Inscription on the Marker
The inscription reads:
Staking a Claim. Ribault Monument. During the sixteenth century, France was determined to expand its empire. Spain, the world’s leading power, already had a foothold in the Americas, and France wanted to share of the riches the Spanish were gaining through trade and plunder. France’s first attempt to stake a permanent claim in the present-day United States of America was at La Caroline., Today the strategic importance of the St. Johns River is still apparent. From the monument you can look east to the mouth of the river and Mayport Naval Station. The port of Jacksonville is located to the west – evidence of the river’s economic importance to residents of the area. As in the sixteenth century, the waterways of the Timucuan Preserve sustain society in a variety of ways., French explorer Jean Ribault claimed this area for France when he erected a column on the south bank of the St. Johns River in 1562.
Marker Sponsor and Install Date for Staking a Claim
Placed by National Park Service – U.S. Department of the Interior.
Maps & Location Views
Using mapping services from Google, we can show detailed location maps and street views if they are available.
Sometimes you will be able to see the Staking a Claim Marker in Google Maps. A 360-degree view of the area near the marker is available on the link below. You can see the marker or monument and read it in many cases.

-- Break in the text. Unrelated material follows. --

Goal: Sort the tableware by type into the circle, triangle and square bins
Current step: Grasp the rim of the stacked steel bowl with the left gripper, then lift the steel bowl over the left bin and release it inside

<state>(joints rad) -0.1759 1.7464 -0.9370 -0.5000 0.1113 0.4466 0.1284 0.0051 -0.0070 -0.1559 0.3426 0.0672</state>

The History of Jacksonville
More than a century before the Pilgrims set foot at Plymouth Rock, in 1513, Florida began its modern-day history, of which Orlando is a part.
During this period, Florida was still part of the United States Territory and not yet a state; therefore, many Native American tribes occupied land throughout Central Florida, including Seminole Indians who had migrated there from Georgia during the First Seminole War (1817-1818).
In 1838, the U.S. Army built Fort Gatlin south of the present-day Orlando City limits to protect settlers from attacks by Indians during the Second Seminole War. During the Civil War, Orlando’s role included supplying the Confederacy with food, cattle, and horses from the vast plantations in the region.
Today Orlando is recognized as a global tourist attraction and entertainment city
About the Florida Historical Marker Program
One of the most well-known and noticeable public history initiatives of the Division of Historical Resources is the Florida Historical Marker Program. It is intended to increase residents’ and visitors’ enjoyment of Florida’s historic places and to increase public knowledge of the state’s rich cultural past.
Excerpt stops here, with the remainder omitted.